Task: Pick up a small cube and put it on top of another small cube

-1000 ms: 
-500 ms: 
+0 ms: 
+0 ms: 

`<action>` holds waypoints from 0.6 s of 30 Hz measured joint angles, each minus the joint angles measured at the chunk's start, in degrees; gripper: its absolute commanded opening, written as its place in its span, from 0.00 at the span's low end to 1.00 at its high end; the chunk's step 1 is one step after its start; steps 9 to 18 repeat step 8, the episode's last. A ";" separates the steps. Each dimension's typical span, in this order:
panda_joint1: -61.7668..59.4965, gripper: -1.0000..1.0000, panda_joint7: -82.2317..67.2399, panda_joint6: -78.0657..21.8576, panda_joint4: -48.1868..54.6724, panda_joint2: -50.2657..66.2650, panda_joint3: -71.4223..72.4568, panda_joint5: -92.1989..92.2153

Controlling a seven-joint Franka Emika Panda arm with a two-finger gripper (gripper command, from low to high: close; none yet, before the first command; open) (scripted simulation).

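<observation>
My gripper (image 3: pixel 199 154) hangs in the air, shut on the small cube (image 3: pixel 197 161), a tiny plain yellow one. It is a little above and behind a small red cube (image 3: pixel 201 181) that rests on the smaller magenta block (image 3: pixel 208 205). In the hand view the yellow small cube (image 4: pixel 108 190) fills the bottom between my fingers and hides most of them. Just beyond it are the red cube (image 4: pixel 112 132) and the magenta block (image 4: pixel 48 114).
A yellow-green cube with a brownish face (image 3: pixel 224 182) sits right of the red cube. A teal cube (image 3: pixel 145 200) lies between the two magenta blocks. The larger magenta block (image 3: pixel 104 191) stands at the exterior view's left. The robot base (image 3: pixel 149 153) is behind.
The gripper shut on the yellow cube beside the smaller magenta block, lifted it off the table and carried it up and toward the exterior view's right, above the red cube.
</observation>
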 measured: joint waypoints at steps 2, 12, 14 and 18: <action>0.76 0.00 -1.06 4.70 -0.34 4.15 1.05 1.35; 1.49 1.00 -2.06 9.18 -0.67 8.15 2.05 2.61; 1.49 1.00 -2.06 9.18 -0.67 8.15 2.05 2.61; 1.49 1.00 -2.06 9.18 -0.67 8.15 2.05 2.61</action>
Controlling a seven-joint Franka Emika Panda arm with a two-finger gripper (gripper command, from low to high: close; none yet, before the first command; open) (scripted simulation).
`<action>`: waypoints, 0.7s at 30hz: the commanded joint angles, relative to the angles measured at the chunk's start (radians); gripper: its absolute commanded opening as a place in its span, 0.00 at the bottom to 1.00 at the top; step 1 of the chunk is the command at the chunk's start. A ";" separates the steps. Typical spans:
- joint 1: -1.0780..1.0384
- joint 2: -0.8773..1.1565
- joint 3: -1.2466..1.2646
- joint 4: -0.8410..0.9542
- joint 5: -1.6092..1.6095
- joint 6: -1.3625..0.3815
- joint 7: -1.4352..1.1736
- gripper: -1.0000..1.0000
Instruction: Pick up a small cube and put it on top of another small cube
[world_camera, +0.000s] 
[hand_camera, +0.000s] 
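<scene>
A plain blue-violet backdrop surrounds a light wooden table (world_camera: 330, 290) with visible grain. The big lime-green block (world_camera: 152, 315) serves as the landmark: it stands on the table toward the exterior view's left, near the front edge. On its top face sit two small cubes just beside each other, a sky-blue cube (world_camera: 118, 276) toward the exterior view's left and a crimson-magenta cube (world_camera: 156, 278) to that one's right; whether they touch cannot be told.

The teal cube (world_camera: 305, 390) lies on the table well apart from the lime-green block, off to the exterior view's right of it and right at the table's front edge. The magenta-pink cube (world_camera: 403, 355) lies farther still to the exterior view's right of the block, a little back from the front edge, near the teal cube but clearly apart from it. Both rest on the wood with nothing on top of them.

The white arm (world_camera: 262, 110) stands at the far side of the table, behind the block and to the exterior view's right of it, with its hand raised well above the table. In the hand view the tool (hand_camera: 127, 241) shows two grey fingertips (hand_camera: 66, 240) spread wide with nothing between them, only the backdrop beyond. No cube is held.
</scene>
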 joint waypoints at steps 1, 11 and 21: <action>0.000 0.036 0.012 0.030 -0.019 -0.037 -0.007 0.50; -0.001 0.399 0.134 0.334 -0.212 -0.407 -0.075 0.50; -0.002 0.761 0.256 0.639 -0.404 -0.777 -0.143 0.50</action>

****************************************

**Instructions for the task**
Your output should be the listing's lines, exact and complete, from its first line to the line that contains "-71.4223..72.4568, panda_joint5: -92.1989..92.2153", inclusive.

**Solution to this problem**
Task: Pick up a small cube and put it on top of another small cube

-1000 ms: 
-500 ms: 
+0 ms: 
+0 ms: 

`<action>` holds waypoints from 0.6 s of 30 Hz measured joint angles, each minus the joint angles measured at the chunk's start, in degrees; gripper: its absolute commanded opening, written as its place in its span, from 0.00 at the span's low end to 1.00 at its high end; the chunk's step 1 is one step after its start; steps 9 to 18 repeat step 8, the episode's last. A ";" separates the steps. Each dimension's typical span, in this order:
panda_joint1: -61.7668..59.4965, gripper: -1.0000..1.0000, panda_joint7: -82.2317..67.2399, panda_joint6: -78.0657..21.8576, panda_joint4: -48.1868..54.6724, panda_joint2: -50.2657..66.2650, panda_joint3: -71.4223..72.4568, panda_joint5: -92.1989..92.2153

This response contains the complete answer.